“La nostra attenzione al biologico è maniacale, tanto che tutta l’azienda è a conduzione biologica. Siamo una piccola realtà e facciamo tutto in casa: dalla coltura della vite fino all’etichettatura. I vigneti sono di proprietà e abbiamo così il controllo completo sulla catena produttiva”, afferma con orgoglio il giovane vigneron Joska Biondelli.

FOTO Joska

Siamo nella cantina Biondelli, a Bornato di Cazzago San Martino, nella parte della Franciacorta a Sud del Lago d’Iseo, dove i terreni sono certificati come biologici. I vigneti sono 5, e ognuno ha un proprio nome. Si estendono per 10 ettari coltivati a guyot, dei quali le bottiglie sono degli ambasciatori: Franciacorta Brut, Franciacorta Satèn e il Biondelli Brut Millesimato “Première Dame”.

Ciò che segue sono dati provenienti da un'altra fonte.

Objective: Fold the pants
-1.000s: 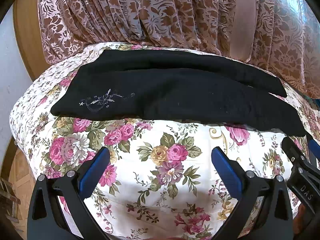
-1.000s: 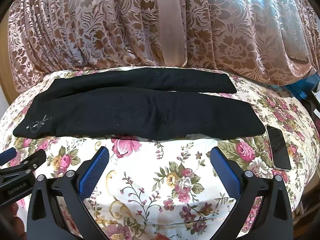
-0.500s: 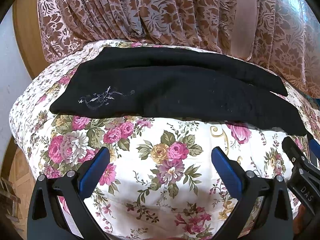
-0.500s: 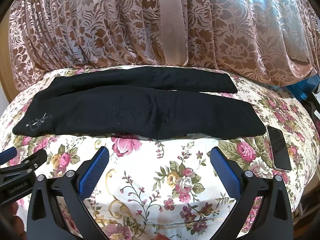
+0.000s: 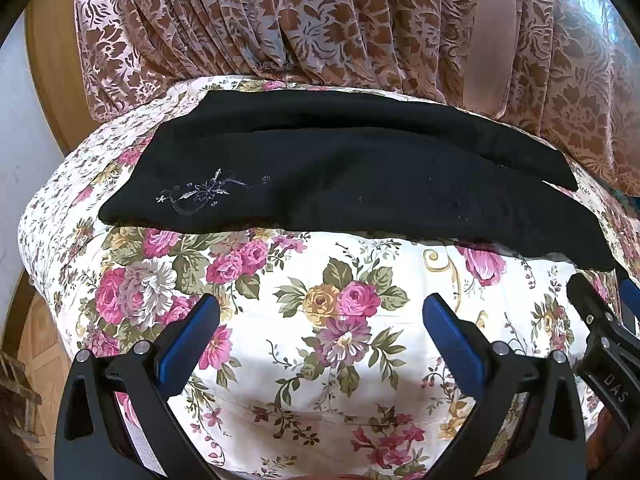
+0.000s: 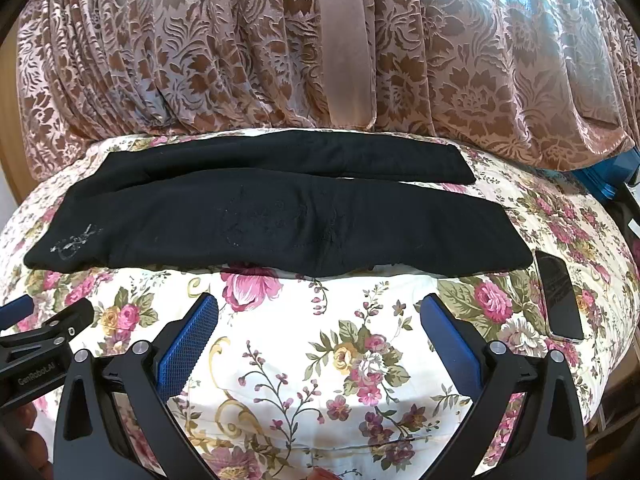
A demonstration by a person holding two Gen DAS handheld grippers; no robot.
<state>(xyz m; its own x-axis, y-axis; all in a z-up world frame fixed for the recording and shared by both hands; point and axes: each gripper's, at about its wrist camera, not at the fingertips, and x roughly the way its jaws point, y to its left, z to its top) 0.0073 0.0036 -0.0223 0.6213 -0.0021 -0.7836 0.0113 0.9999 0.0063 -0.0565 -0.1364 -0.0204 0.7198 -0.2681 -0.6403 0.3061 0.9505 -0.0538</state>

“Non utilizziamo alcun additivo chimico, nessun trattamento che permei la pianta – precisa Biondelli –. Usiamo solo rame e zolfo. L’ultimo trattamento viene effettuato l’ultima settimana di luglio, e per un mese e mezzo, poi, l’uva non viene più trattata e le piogge la lavano. La raccolta viene fatta a mano come da Disciplinare. Le cassette, da 15 -16 kg al massimo, sono molto piccole ed è facile controllare che non ci finiscano dentro foglie o detriti, gli operatori, gli stessi da tanti anni, conoscono bene sia i vigneti sia il lavoro.

Secondo il metodo classico, in Franciacorta, così come in Champagne, pigiamo l’uva intera, non diraspiamo, quindi non rechiamo danno agli acini prima della pressatura. Le presse, poi, sono estremamente delicate e riescono a schiacciare gli acini senza rovinare il gambo. Nella cassetta prima e nella pressa poi non arriva nessuna traccia di sostanze chimiche e di prodotti non naturali. Alla produzione di uva biologica segue la vinificazione biologica. I lieviti che impieghiamo sono tutti biologici, non adoperiamo carbone, né filtri, né pvpp, cioè quello stabilizzante che previene o corregge gli inconvenienti dovuti ai processi ossidativi possibili nel corso della vinificazione e, soprattutto, della conservazione dei vini”.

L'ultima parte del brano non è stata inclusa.